Home Expectation Maximization
Post
Cancel

Expectation Maximization

Expectation Maximization

EM Lower Bound analysis

  • The expectation Maximization algorithm, or EM aoglrithm, is a general technique for finding maximum likelihood solutoins for probabilistic models having latent variables.

  • Consider a probabilistic model in which we collectively denote:
    • all of the observed variables by $\mathbf{X}$
    • all of the hidden variables by $\mathbf{Z}$
    • the joint distribution $p(\mathbf{X}, \mathbf{Z}\mid \boldsymbol{\theta})$ is governed by a set of parameters denoted $\boldsymbol{\theta}$.

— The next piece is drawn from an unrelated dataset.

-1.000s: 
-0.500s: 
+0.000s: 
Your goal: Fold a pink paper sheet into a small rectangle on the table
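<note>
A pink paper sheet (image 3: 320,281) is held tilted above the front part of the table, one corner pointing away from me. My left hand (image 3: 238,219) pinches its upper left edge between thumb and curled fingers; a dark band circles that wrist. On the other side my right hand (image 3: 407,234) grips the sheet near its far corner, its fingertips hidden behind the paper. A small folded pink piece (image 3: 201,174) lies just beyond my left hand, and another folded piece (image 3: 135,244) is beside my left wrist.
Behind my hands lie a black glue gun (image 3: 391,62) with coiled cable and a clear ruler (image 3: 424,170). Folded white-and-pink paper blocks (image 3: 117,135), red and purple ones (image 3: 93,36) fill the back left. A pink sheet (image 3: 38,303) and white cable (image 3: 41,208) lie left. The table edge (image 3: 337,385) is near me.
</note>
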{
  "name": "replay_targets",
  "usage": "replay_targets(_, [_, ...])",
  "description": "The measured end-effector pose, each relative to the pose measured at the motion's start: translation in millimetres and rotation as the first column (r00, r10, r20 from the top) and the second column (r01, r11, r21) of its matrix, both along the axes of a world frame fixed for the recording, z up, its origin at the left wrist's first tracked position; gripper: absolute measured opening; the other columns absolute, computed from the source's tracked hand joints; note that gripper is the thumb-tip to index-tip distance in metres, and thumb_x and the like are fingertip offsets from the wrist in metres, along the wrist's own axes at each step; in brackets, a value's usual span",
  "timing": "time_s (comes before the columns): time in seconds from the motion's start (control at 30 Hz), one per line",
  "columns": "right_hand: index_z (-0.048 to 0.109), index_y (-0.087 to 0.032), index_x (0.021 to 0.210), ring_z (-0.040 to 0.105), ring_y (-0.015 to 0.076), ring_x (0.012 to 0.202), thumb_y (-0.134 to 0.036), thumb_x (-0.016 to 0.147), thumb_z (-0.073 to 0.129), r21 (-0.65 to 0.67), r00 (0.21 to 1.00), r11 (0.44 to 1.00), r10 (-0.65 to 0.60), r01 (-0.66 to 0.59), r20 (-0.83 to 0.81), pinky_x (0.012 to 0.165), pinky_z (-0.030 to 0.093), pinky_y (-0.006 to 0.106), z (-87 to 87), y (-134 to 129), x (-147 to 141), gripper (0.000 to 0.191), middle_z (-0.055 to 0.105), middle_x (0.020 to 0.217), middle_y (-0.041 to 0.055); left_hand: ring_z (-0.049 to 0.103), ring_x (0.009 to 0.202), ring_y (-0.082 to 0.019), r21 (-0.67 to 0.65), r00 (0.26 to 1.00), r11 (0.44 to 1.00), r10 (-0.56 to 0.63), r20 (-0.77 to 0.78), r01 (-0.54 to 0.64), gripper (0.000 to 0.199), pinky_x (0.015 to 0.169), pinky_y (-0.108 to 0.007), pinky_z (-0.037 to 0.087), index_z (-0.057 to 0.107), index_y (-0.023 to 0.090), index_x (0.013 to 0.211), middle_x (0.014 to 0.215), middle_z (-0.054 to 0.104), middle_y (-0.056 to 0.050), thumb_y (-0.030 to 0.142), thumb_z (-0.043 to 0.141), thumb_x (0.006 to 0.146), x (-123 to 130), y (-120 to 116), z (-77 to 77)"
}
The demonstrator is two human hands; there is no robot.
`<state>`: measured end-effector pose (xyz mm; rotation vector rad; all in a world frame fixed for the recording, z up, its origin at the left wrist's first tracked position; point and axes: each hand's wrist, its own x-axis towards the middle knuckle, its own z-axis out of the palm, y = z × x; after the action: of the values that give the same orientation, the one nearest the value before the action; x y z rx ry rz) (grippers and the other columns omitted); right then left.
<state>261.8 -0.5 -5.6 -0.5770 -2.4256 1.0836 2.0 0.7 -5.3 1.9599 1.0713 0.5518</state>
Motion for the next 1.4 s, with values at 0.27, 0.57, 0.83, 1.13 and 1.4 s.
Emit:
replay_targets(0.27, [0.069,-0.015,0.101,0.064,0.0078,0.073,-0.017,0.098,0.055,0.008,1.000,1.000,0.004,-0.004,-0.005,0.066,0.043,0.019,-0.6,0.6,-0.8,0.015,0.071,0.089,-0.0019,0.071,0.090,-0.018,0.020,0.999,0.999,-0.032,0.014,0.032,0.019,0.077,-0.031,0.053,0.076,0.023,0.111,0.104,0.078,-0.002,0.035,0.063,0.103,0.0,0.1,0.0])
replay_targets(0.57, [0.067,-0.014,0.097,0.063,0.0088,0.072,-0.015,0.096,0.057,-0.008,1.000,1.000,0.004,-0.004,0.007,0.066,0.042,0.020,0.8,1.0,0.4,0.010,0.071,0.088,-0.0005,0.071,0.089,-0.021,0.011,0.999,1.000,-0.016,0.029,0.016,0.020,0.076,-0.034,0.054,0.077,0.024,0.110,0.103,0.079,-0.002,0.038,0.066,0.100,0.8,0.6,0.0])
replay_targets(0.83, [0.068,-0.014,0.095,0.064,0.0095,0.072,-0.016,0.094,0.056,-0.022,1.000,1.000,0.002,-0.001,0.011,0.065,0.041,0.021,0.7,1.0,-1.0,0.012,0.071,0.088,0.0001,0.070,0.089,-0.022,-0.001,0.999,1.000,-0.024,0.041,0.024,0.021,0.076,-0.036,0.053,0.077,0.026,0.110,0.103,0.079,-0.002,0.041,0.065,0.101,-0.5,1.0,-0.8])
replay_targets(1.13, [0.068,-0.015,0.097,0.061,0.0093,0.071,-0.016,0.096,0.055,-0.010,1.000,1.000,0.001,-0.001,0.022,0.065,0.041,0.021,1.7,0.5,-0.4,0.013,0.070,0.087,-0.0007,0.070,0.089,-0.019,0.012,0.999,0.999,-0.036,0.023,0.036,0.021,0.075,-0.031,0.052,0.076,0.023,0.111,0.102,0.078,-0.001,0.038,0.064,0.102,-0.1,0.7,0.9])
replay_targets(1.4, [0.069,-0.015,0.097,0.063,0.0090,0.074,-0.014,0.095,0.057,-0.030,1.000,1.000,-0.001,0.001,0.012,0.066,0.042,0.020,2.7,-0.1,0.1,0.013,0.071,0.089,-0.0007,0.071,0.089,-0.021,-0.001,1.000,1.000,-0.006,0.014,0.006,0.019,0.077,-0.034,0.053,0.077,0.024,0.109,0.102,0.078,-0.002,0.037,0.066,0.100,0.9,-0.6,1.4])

    then our goal is to maximize the likelihood function that is given by:

    \[\begin{aligned} p(\mathbf{X} \mid \boldsymbol{\theta}) =\sum_{\mathbf{Z}} p(\mathbf{X},\mathbf{Z} \mid \boldsymbol{\theta}) \end{aligned}\]
    • here we are assuming $\mathbf{Z}$ is discrete, although the discussion is identical if $\mathbf{Z}$ comprises continuous variables or a combination of discrete and continuous variables, with summation replaced by integration as appropriate
  • We shall suppose that direct optimization of $p(\mathbf{X} \mid \boldsymbol{\theta})$ is difficult, but that optimization of the complete-data likelihood function $p(\mathbf{X},\mathbf{Z} \mid \boldsymbol{\theta})$ is significantly easier

  • Next we introduce a distribution $q(\mathbf{Z})$ defined over the latent variables, and we observe that, for any choice of $q(\mathbf{Z})$, the following decomposition holds.

    \[\begin{aligned} \ln p(\mathbf{X} \mid \boldsymbol{\theta}) = \mathcal{L}(q, \boldsymbol{\theta}) + \text{KL}(q\|p) \end{aligned}\]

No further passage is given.